A Hawaiian couple was charged a whopping $18,000 for their electric bill last month after their electric company claimed they were responsible for paying for their neighborhood streetlights.
Desha-Ann and Rashann Kealoha, who live in Waianac, received a letter from the Hawaiian Electric Company (HECO) on Jan. 27, 2022, saying they were the legal owners of the street and were therefore responsible for an outstanding balance of $17,860.09, which was currently more than $18,000 due to “several years of unpaid invoices,” WTEN-TV reported.
“Hawaiian Electric recently learned that you both own Halemaluhia Place…” the HECO said in the letter, according to the report. “Because you own the street upon which the streetlights are located, Hawaiian Electric believes that you are responsible for the payment of electric energy supplied to these streetlights.”
“Yes, I was shocked, overwhelmed and confused, but still remained hopeful that there is some solution to this,” Desha-Ann Kealoha told the outlet. “My husband has a colorful vocabulary – he was upset.”
The HECO also provided documentation showing which of the street lights allegedly belonged to the couple — which have been powered for several years — without any payment to the company, WTEN reported.
“During the review, Hawaiian Electric learned that several of these accounts did not have an existing customer,” the letter stated, according to the report. “One such account relates to the streetlights that are found within the street at Halemaluhia Place.”
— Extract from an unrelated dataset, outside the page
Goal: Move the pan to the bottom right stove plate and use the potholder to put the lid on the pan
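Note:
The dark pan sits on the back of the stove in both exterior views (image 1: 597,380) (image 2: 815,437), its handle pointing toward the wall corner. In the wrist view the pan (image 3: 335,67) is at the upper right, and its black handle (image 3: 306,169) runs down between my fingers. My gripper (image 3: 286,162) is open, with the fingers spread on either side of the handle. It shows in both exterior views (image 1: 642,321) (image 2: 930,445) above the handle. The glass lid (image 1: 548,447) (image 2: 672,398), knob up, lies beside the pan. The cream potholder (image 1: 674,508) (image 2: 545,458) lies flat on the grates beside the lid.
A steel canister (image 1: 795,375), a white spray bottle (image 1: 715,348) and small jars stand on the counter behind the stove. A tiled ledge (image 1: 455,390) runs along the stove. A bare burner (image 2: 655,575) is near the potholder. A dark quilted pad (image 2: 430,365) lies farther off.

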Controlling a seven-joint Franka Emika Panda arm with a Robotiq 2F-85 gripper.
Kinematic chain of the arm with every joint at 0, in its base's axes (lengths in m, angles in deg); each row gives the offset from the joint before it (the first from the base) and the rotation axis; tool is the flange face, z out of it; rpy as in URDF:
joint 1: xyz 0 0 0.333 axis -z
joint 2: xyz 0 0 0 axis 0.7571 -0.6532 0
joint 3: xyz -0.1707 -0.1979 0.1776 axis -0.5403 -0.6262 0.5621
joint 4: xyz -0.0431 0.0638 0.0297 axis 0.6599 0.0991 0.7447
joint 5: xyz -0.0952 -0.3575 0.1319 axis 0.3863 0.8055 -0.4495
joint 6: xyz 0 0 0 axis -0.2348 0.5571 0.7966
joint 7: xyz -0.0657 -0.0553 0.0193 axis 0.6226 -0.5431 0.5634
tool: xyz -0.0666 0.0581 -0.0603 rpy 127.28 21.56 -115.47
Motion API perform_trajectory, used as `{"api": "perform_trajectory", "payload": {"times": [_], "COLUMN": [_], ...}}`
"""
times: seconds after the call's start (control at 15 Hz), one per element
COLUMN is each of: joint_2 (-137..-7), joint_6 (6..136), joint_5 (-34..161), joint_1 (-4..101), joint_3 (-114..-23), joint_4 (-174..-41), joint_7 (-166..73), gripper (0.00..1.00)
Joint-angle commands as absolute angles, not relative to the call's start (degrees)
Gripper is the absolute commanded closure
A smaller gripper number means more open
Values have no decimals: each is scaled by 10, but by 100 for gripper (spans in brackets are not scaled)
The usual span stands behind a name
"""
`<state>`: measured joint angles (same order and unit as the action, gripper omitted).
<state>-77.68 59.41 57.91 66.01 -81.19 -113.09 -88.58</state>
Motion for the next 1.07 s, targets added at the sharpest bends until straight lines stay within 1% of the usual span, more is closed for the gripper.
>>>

Desha-Ann Kealoha said this was the first time she heard about her and her husband owning the lights. She reached out to her realtor, who subsequently contacted the escrow office, WTEN reported.
A spokesperson for the electric company said it does not expect the couple to pay the balance but is working with them and the city to track down whoever should be responsible for paying the five-figure sum.
“We’re working with all parties and have spoken with the Kealohas. We want to assure them that we don’t expect them to pay the outstanding bill. Our goal is to determine who owns the street where the streetlights are located so that the bill can be paid going forward,” said spokesperson Shannon Tangonan, according to the outlet.
Desha-Ann Kealoha, too, is looking for someone else to cover the payment.
“That is definitely a common goal that I hope can be resolved as well!” she told the outlet. “Failure for the developers to complete the dedication process should not be my issue. Not sure who dropped the ball here, but it’s out of my control.”